Au Japon, on dit que les écrivains sont des perce-neige, ils fleurissent et viennent embellir le monde lorsque tout est glacé.
Vivre seul, c'est s'en remettre à l'opacité des choses.
Alors, pour paraître plus légers, on se délesté de vaines espérances, on se quitte, laissant sur les arêtes de trottoirs qui on était, avec ses chagrins et son sens aigu de la justice. Nos mues sont abandonnées dans des couloirs de métro, sur des quais de gare, à des stations de taxis, pantelantes, elles gisent au bord des caniveaux quelques instants puis sont piétinées inconsidérément par les passants. On ne sait jamais en marchant dans une ville le nombre de rêves que l'on foule.

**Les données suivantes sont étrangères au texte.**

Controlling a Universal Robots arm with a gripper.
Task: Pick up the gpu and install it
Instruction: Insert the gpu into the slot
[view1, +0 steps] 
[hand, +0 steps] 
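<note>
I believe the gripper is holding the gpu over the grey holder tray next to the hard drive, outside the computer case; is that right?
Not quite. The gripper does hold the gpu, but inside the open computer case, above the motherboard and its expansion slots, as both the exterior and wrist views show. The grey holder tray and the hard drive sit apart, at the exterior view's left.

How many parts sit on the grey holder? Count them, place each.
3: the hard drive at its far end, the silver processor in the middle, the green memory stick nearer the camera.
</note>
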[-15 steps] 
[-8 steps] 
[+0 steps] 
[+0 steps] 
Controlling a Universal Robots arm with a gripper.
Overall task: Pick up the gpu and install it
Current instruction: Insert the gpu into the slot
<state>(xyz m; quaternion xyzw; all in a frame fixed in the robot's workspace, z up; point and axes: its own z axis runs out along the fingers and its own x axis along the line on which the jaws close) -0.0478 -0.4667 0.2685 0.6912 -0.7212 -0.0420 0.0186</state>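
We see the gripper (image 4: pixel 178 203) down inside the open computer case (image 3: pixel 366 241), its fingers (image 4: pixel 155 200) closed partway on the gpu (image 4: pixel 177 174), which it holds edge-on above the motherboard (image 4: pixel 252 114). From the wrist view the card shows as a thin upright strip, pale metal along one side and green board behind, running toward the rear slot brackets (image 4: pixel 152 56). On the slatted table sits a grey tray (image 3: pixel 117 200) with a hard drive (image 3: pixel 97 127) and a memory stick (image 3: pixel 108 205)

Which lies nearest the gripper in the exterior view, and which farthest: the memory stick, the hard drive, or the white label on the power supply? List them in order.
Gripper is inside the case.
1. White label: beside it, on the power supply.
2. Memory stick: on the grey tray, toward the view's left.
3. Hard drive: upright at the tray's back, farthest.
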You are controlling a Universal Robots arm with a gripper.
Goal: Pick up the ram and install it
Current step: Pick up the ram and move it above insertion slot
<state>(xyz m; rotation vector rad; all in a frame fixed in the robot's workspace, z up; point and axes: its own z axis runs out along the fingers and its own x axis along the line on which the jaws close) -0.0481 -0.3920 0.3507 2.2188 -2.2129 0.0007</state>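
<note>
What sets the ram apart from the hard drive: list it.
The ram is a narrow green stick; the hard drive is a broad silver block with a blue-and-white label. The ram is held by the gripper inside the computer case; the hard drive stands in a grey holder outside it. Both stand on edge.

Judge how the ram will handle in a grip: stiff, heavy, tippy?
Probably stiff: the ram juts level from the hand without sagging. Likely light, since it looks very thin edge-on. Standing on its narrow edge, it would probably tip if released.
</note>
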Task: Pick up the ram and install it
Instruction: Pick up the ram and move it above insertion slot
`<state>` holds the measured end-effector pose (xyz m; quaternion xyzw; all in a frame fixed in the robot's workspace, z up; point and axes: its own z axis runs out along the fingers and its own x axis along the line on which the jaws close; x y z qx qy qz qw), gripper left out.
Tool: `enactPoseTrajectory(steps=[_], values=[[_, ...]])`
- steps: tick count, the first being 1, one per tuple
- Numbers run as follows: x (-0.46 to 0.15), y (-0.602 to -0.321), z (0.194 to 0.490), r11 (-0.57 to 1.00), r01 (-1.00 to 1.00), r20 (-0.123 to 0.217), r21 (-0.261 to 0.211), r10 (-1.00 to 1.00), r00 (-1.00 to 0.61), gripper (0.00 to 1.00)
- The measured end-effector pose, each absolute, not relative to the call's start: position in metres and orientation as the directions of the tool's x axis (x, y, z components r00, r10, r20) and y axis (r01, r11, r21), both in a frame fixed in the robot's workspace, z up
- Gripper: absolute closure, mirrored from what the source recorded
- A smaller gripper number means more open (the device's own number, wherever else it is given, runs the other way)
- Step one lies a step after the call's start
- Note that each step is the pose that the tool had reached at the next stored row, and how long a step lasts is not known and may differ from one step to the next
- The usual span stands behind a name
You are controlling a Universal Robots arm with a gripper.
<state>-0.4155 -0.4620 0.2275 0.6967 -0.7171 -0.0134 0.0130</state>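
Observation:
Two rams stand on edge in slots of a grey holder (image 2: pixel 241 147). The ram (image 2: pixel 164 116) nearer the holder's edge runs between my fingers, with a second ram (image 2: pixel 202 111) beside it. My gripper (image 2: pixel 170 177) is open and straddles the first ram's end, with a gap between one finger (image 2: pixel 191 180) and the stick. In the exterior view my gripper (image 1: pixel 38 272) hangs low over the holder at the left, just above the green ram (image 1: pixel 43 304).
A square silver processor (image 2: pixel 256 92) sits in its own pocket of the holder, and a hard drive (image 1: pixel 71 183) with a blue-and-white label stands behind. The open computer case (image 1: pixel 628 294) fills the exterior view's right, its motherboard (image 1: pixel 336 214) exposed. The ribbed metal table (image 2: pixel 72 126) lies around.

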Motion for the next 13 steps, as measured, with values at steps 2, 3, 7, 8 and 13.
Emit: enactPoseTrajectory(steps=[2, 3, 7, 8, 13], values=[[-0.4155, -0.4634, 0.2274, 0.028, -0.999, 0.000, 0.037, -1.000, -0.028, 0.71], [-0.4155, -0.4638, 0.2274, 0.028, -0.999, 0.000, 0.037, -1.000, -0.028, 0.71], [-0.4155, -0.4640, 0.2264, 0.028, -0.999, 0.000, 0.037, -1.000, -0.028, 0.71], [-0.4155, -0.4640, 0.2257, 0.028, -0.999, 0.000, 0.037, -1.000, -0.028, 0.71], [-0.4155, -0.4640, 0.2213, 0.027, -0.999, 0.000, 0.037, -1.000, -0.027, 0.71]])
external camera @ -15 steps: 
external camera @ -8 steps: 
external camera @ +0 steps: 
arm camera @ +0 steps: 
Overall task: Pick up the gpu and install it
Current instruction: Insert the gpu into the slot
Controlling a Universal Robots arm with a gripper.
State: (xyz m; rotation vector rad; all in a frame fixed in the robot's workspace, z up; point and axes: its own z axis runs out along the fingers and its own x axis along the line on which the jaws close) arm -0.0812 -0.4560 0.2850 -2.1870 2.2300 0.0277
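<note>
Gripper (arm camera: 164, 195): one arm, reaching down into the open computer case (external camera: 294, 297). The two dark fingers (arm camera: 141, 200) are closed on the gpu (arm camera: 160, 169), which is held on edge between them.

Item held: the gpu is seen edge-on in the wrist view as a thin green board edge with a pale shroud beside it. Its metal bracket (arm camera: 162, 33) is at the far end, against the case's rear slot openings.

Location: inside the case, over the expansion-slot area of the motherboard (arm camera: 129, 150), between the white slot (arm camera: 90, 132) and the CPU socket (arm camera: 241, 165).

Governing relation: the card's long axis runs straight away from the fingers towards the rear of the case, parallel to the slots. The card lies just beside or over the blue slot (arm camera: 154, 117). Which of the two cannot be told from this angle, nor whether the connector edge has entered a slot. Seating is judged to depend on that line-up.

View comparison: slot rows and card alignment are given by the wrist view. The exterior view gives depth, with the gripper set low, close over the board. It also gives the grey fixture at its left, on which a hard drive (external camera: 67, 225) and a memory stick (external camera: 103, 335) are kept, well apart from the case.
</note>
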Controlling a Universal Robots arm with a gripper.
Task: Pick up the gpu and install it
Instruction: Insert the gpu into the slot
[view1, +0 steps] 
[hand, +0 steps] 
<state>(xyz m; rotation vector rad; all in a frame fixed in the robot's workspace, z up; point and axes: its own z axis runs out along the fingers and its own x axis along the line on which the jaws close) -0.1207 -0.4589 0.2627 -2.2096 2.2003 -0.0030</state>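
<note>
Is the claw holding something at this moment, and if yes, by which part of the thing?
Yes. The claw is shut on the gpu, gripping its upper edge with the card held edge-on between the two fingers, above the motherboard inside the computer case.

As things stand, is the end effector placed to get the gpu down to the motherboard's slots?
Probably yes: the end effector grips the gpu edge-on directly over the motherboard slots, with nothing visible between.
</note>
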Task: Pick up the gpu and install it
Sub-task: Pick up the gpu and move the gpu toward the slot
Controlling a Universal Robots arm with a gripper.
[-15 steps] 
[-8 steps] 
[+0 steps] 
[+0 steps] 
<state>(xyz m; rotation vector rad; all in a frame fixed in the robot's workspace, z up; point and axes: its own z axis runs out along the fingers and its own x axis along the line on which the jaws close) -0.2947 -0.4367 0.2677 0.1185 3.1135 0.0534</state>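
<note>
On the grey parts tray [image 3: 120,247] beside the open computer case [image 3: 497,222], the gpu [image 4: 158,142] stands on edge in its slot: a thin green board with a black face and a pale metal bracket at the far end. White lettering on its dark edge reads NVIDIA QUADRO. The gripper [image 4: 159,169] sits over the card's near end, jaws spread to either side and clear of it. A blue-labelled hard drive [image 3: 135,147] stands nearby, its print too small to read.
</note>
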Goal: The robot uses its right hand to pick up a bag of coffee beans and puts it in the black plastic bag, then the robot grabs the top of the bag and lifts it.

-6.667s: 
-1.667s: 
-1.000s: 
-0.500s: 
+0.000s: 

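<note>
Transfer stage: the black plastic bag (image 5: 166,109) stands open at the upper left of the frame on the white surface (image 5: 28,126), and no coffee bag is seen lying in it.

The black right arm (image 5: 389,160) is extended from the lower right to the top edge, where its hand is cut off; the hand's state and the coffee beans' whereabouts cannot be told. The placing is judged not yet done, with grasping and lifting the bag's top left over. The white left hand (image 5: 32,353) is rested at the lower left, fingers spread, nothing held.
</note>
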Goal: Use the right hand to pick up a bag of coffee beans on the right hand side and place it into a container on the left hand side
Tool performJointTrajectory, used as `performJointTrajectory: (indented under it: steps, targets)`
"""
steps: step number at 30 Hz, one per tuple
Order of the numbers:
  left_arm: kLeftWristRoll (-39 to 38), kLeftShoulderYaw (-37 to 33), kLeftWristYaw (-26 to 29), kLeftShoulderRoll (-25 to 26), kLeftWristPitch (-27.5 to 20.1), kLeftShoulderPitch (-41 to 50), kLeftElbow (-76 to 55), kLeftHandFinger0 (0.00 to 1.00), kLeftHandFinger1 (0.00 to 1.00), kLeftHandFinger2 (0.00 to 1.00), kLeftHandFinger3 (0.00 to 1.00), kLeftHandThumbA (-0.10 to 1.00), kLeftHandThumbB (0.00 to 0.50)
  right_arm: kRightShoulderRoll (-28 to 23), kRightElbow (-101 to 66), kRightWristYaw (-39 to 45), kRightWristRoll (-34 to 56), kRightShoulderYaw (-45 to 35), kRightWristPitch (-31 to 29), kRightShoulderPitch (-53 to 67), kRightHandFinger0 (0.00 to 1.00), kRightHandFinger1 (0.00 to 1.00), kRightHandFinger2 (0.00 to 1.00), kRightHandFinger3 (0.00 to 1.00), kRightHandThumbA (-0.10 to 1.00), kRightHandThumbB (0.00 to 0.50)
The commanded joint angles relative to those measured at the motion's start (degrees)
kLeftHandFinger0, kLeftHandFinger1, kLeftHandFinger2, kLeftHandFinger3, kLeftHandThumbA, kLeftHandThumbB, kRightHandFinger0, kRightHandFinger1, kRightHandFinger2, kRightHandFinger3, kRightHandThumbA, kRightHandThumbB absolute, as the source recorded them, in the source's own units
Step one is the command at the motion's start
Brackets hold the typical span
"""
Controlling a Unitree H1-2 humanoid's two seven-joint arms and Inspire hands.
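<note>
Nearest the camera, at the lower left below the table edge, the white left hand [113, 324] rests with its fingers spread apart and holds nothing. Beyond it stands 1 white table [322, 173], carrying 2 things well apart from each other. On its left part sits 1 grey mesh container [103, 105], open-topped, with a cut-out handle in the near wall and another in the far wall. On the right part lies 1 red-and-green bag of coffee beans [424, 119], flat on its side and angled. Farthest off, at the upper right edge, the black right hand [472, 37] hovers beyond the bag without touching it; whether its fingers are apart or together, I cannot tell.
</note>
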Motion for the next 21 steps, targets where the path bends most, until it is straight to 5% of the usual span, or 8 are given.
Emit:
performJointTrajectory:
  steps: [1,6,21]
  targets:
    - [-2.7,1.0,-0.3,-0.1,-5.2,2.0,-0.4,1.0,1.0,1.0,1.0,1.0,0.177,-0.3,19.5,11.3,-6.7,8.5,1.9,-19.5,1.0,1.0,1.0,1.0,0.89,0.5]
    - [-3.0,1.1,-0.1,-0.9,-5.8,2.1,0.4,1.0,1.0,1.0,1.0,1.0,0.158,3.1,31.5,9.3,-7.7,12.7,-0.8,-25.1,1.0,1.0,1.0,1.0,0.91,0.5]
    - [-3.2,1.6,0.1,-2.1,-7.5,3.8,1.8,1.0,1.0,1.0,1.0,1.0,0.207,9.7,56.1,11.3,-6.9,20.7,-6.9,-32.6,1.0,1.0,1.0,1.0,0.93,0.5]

C'est en ville que j'exerce de préférence, à cause des foules qui n'ont jamais rien à me dire.
Le destin, c'est un rendez-vous avec la vie ou avec la mort. C'est en s'y rendant qu'il nous faut avoir décidé ce que l'on a choisi de rencontrer.
L'art est un duel entre le réel et l'impossible.
— J'ai l'impression que tu uses à tort et à travers du mot poésie.
— A tort, jamais. A travers, sans doute, mais à dessein... La poésie, c'est bifurquer et se perdre, tituber vers le fracas, effacer les forêts d'eucalyptus, les cordillères des Andes, araser les cratères, les cheminées d'usines, les lignes à vingt mille volts, abattre les clochers, les minarets. Et pour quoi? Leur substituer un seul mot, un seul signe qui les annulera tous. Il y a des millions de mondes à détruire, il y a des millions de poèmes à écrire.
— Seul Dieu est capable d'une aussi magnifique apocalypse!
— Les poètes sont des dieux que personne ne remarque.